(Description of the task) Retype the following data exactly, but leave its pictures out.

___ Data segment

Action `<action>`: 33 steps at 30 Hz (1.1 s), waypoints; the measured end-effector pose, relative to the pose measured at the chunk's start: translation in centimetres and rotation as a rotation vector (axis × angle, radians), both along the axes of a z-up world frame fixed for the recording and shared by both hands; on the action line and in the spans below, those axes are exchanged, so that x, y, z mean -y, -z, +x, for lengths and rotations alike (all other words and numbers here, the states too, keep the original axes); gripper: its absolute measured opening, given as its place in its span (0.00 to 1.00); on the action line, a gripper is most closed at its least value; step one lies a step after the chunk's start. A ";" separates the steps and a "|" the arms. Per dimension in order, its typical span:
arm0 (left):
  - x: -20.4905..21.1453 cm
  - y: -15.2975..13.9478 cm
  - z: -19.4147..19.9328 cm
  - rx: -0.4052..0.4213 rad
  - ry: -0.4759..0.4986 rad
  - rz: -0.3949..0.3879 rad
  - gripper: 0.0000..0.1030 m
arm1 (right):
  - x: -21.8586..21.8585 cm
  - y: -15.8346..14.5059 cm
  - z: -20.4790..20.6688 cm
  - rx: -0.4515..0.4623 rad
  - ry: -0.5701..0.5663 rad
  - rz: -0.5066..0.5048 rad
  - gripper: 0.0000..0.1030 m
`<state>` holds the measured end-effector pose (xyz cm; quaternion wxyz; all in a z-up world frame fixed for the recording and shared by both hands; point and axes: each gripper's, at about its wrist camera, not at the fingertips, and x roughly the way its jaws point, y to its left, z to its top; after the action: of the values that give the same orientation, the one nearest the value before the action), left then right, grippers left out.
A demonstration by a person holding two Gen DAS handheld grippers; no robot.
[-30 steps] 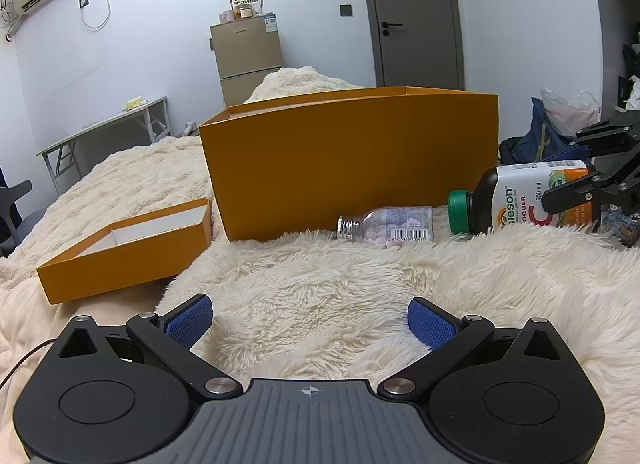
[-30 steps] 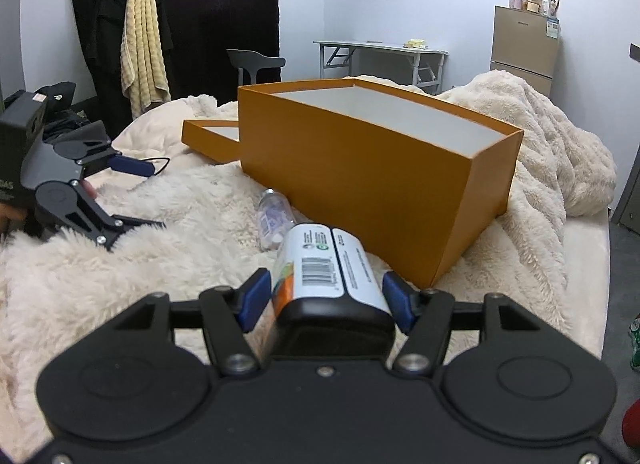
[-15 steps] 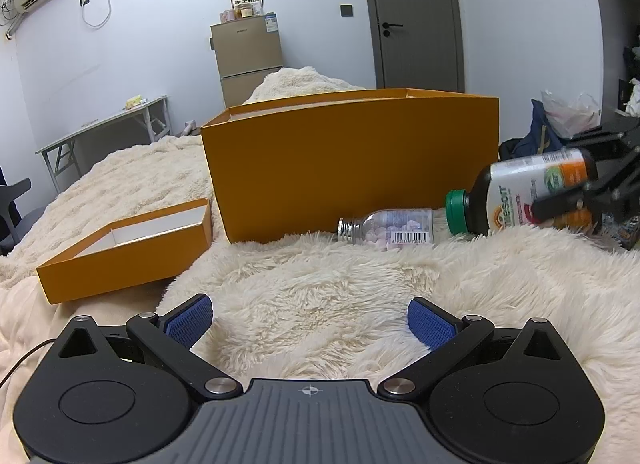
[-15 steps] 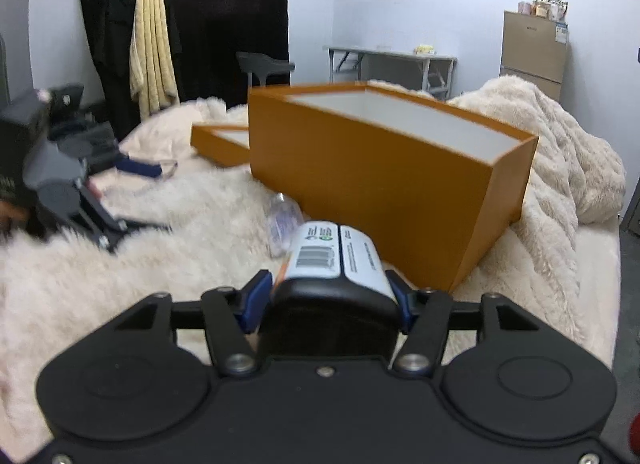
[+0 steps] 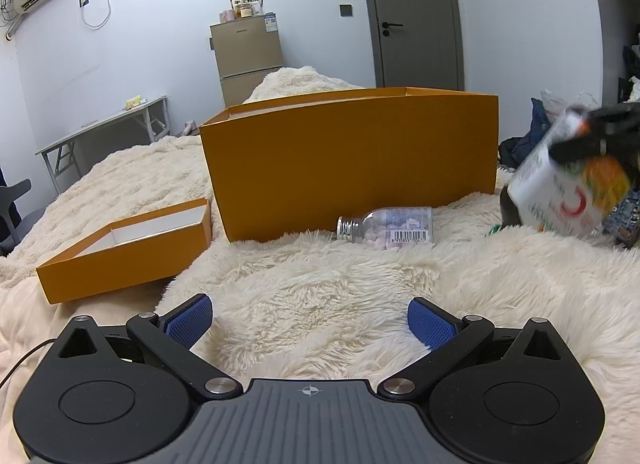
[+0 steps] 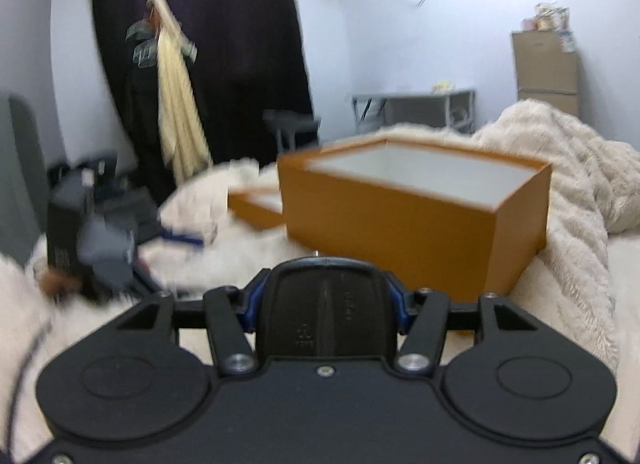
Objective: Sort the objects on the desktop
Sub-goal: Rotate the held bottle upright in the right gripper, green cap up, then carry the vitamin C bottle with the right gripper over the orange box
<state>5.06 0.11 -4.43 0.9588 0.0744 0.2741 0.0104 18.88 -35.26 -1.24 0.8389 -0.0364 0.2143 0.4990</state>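
We are looking at a bedroom; a fluffy blanket point(image 5: 320, 296) is spreading below, a small fridge point(image 5: 248, 56) standing at twelve o'clock.

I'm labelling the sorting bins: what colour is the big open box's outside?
Orange; the big open box shows it best in the left wrist view.

The left wrist view sits low over the fluffy blanket point(image 5: 320, 304), looking slightly downward at the long side of the orange box point(image 5: 352, 160) at frame centre. The right wrist view, blurred, faces the same orange box point(image 6: 400, 224) cornerwise from nearer. Both share the box, its lid point(image 5: 124, 248) and the blanket.
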 end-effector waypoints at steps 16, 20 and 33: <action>0.0 0.2 0.0 -0.003 0.004 0.003 1.00 | -2.4 -2.4 1.4 -0.030 -0.070 -0.554 0.55; 0.2 0.3 0.0 -0.005 0.005 0.006 1.00 | -0.3 -1.7 3.3 -0.124 -0.063 -0.522 0.63; 0.0 0.5 0.4 -0.011 0.009 0.002 1.00 | -4.8 4.3 5.2 -0.309 -0.174 -0.718 0.76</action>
<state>5.45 0.10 -4.92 0.9572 0.0767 0.2792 0.0061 24.13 -30.41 -5.57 0.6852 -0.2697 0.4950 0.4612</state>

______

(Answer below)
Action `<action>`: 33 steps at 30 Hz (1.1 s), waypoints; the measured end-effector pose, relative to the pose measured at the chunk's start: translation in centimetres and rotation as a rotation vector (axis × angle, radians), both along the axes of a z-up world frame fixed for the recording and shared by both hands; on the action line and in the spans below, those axes are exchanged, so that x, y, z mean -y, -z, +x, for lengths and rotations alike (all other words and numbers here, the states too, keep the original axes); gripper: its absolute measured opening, given as its place in its span (0.00 to 1.00); on the action line, a gripper is most closed at its least value; step one lies a step after the chunk's start. A ";" separates the steps and a "|" the arms. Per dimension in order, its typical span:
arm0 (left):
  - x: -20.4905..21.1453 cm
  - y: -15.2975..13.9478 cm
  - z: -19.4147..19.9328 cm
  - rx: -0.4052..0.4213 rad
  - ry: -0.4759..0.4986 rad
  - rz: -0.3949..0.3879 rad
  - gripper: 0.0000..0.1030 m
arm1 (right):
  - x: -21.8586..21.8585 cm
  - y: -15.8346..14.5059 cm
  - z: -20.4790..20.6688 cm
  - rx: -0.4515..0.4623 rad
  - ry: -0.5701..0.5663 rad
  - rz: -0.5066..0.5048 rad
  - gripper: 0.0000..0.1030 m
`<state>` holds the measured end-effector pose (xyz cm; quaternion wxyz; all in a z-up world frame fixed for the recording and shared by both hands; point and axes: each gripper's, at about its wrist camera, not at the fingertips, and x roughly the way its jaws point, y to its left, z to its top; after the action: of the values that give the same orientation, the one nearest the value before the action), left then right, grippers left out.
A demonstration by a person holding two Gen DAS handheld grippers; no robot.
[-30 steps] 
[-30 steps] 
[-15 steps] 
[-15 steps] 
[+0 steps] 
[+0 steps] 
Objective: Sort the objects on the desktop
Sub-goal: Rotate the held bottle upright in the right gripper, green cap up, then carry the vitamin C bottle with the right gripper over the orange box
<state>5.06 0.11 -4.43 0.9588 0.0744 0.2741 0.0104 18.88 -35.26 -1.24 0.8389 -0.0364 0.2143 0.4990</state>
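We are looking at a bedroom; a fluffy blanket point(image 5: 320, 296) is spreading below, a small fridge point(image 5: 248, 56) standing at twelve o'clock.

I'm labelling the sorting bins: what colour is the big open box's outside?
Orange; the big open box shows it best in the left wrist view.

The left wrist view sits low over the fluffy blanket point(image 5: 320, 304), looking slightly downward at the long side of the orange box point(image 5: 352, 160) at frame centre. The right wrist view, blurred, faces the same orange box point(image 6: 400, 224) cornerwise from nearer. Both share the box, its lid point(image 5: 124, 248) and the blanket.
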 end-effector waypoints at steps 16, 20 and 33: <action>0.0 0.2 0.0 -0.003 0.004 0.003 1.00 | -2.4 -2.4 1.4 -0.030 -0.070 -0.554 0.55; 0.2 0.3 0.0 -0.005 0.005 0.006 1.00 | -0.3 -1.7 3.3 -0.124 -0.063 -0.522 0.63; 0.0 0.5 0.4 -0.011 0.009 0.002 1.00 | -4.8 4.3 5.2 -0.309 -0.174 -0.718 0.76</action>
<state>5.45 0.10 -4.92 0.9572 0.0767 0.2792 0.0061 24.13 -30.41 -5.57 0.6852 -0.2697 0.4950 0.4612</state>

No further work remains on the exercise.